Jackie Stallworth - Outside Reading 3
I read a really interesting article from the New York Times, it talked about a variety of things relating to pilgrims such as, how veterans often do pilgrimages, despite being injured or even in wheelchairs. It mentioned that UN study that one of three tourists is a pilgrim, which I thought was cool because I never expected the UN to have an International Congress on Tourism and Pilgrimage, which is where the study was shown.
The article also mentioned that the word pilgrim has different meanings for different religions. for example in Arabic, the word for pilgrimage is hajj, which comes from the Hebrew word that means celebration, and in 2013, more than two million Muslims did a hajj.

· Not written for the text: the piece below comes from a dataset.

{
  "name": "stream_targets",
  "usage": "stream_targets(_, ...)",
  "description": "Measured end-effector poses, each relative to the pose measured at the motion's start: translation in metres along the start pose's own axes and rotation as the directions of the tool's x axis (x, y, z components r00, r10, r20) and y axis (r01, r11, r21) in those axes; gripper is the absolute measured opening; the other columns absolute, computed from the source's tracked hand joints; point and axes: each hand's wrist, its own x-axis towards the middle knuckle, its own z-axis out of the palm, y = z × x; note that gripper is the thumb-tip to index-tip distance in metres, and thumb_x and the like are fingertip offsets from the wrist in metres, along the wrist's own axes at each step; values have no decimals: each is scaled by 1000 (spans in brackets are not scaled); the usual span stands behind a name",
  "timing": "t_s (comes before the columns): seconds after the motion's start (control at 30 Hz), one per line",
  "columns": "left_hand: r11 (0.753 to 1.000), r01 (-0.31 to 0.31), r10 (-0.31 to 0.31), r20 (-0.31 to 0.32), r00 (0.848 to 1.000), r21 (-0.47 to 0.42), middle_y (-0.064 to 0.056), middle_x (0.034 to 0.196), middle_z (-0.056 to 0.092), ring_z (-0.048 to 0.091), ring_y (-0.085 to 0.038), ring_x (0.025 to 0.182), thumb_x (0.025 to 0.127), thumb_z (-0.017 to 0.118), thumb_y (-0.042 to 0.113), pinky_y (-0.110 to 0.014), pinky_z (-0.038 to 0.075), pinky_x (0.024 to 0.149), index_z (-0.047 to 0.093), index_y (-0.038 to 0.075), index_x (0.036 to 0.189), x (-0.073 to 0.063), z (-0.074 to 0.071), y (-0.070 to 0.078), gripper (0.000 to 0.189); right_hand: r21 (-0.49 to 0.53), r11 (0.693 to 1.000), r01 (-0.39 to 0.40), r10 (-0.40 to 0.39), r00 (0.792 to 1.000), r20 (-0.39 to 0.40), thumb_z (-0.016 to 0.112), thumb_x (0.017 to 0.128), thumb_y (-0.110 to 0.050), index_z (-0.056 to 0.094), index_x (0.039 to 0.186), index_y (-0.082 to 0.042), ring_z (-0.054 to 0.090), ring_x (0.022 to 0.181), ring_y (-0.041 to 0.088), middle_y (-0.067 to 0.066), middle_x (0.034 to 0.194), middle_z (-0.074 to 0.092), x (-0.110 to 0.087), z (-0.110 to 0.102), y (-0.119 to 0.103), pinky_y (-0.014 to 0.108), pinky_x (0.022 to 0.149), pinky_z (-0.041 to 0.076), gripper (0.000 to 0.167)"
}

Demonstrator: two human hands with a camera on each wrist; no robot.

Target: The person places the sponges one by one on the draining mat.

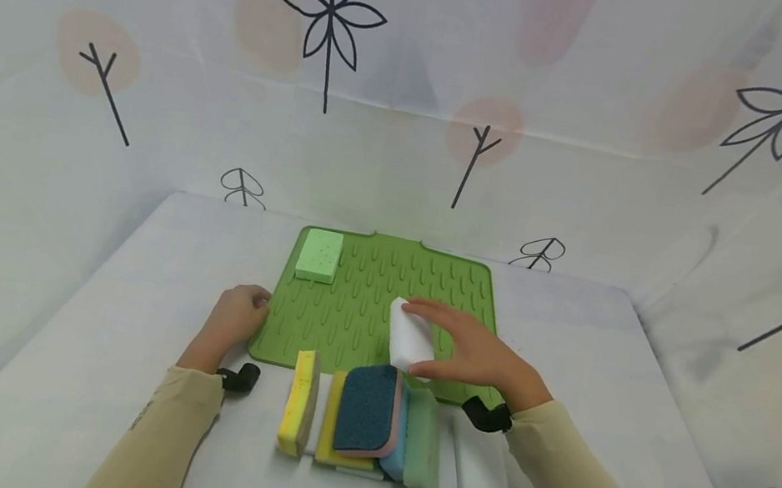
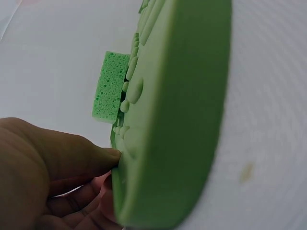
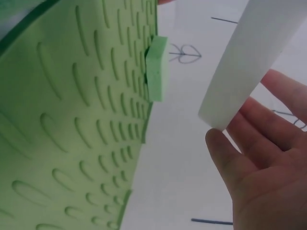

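A green ridged mat point(image 1: 357, 315) lies on the white surface. My left hand point(image 1: 239, 318) pinches its left edge; the left wrist view shows the thumb on top and curled fingers at the rim. A light green sponge point(image 1: 319, 255) sits on the mat's far left part. Over the mat's right half, my right hand point(image 1: 481, 354) holds a plain white sponge block point(image 1: 409, 338) between thumb and fingers. Seen from the right wrist, the white block is tilted and raised off the mat, with the thumb point(image 3: 221, 148) at its lower end.
In front of the mat, sponges are bunched together: a yellow one point(image 1: 299, 403) on edge, a dark blue scrubber with pink backing point(image 1: 368, 409) on top, and a pale green one point(image 1: 423, 445). A flat white block point(image 1: 482, 464) lies right of them. Patterned cloth walls point(image 1: 388, 159) stand around.
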Motion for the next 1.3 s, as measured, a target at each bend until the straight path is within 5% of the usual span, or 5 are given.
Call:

There was a part I found pretty funny, the author wrote that the most common thing about faith that you hear nowadays is, “I’m not religious, I’m spiritual.” I thought this was so funny because I know so many people who say that when they either are very clearly religious, or they don’t understand was spirituality is. For example, my mom, and most of her family, goes to church almost every Sunday, she does her rosary every morning, she says a prayer before eating dinner, but she considers herself spiritual even though she doesn’t act like it. She doesn’t focus on her own beliefs it's always connected to the organized belief system of the Catholic church, she never talks about the meaning the life, and she would never go on a pilgrimage, all of which I associate with spirituality.
In addition, the author talks about the encounters her had on the pilgrimages he’s been on, including on the Shikou pilgrimage in Japan, or the stories of other pilgrims he’s met. Some have taken pilgrimages that were not religious but in order to find an answer or connection.